Parsley Health Members See Results

  • Parsley Health members are prescribed 60% fewer prescription drugs vs. traditional primary care because our doctors spend the time getting to the root cause of a patient’s medical issue rather than Band-Aiding symptoms with a drug.
  • The annual membership includes over 250 minutes with your doctor each year vs. the 19 minutes the average American spends with their traditional GP each year.
  • Our members see fewer visits to specialists, urgent care, and hospitals.
  • Our members save tens of thousands of dollars by stopping unnecessary medications, reversing chronic diseases, and preventing problems down the road.

What Does Parsley Health Membership Include?

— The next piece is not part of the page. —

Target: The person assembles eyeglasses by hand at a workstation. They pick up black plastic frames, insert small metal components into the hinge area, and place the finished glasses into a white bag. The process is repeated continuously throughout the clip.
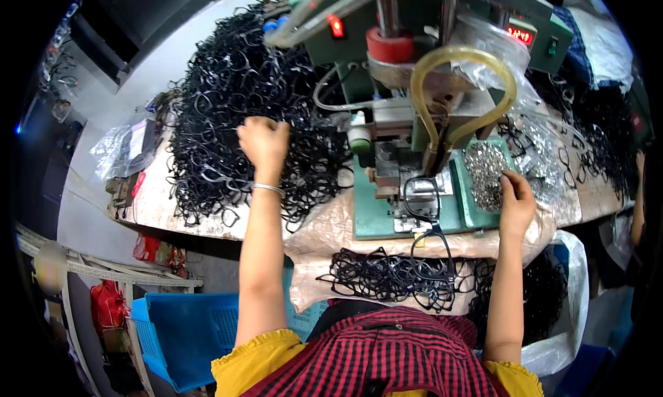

  • 200+ minutes with your doctor each year
  • 5 visits with your doctor totalling over 200 minutes per year one-on-one
  • 24 health sessions with your expert health coach
  • Unlimited rounds of state of the art testing*
  • A personalized plan for testing, nutrition, fitness, and medications
  • Optional virtual visits via video, or see us in person
  • Unlimited online messages with your doctor and coach for questions & refills

Why I Started Parsley Health—A Radically Different Medical Practice

We hear a lot about how US medicine is broken, from how much we spend annually ($4 trillion) for unimpressive outcomes, to the growing epidemic of obesity and diabetes, to problematic financial models, to the growing malaise amongst doctors.

Across US health care, a lot of smart people are crafting solutions to these problems, but in my view the reality is that many of them are generating efficiencies on top of a broken product.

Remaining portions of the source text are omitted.